I want to talk a little bit about the work that you and Jackie June are doing with Writer’s Round NJ.
Jackie approached me, and we both played this Writers Round out in Los Angeles called Writers Round L.A. My buddy Greg Gilman started it, and it’s just a really cool community that felt supportive, and people were really enthusiastic about it. So when we came back to Jersey, after Jackie and I had both played it, we thought about making a chapter out here.
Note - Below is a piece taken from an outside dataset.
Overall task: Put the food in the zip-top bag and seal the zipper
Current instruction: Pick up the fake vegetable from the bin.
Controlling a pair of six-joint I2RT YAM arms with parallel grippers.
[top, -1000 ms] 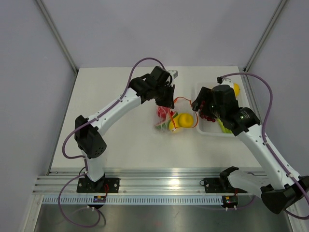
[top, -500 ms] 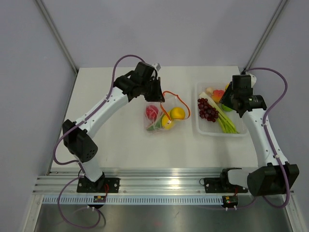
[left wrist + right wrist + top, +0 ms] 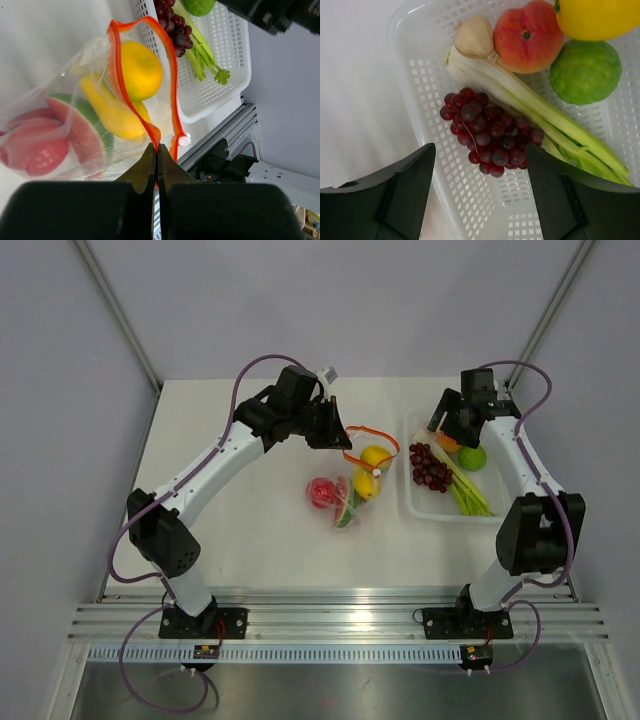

Greg was gracious enough to allow us to carry on the name and bring that kind of spirit and community out here.
What’s your dream venue to perform?
I think it’s Bowery Ballroom, I played at Mercury Lounge a few times, and they’re owned by the same people. The ballroom is just so cool. Mercury was like the Mecca for so many great artists. And now that I’ve played there, I’m like, ‘Oh shit, what’s next?’
I would like to play at Madison Square Garden or other big venues, but I think the peak level of popularity is playing at venues with a unique and eccentric quality. These places have enough people to feel the energy, but they also offer something special. Unlike a stadium, which is just a big circle, ballrooms and theaters have a unique charm. It would be a cool level to aspire to play those kinds of places.
Is Mercury your favorite venue to perform at so far?
Yes, it is. I have a soft spot for places like Rockwood and Bitter End in New York, but Mercury is pretty cool.
Do you have a favorite city that you’ve toured?
I really liked Birmingham and Knoxville. Nashville is amazing, but the communities in Birmingham and Knoxville were so supportive. It’s a special feeling to be in a state you’ve never been to before, like Alabama, and feel like you fit right in and everyone’s enthused.
What’s your role in the Songwriter Showcase?
I host three songwriters from around the world every Monday at 8pm Eastern. It started during Covid when I was trying to get my act together, and people had a desire to continue doing it, so I continued hosting. It’s a fun way to meet other musicians and hear other styles.
What’s next for you? Can you tell us about your upcoming songs?
I have two songs coming out, “Maybe Tonight” and “Real.” I think they are among my best produced versions. They are very Jimmy Eat World-ish, and “Maybe Tonight” is a little bit like The Killers. I’m hoping to continue touring and reaching more people to help them feel connected and understood through music.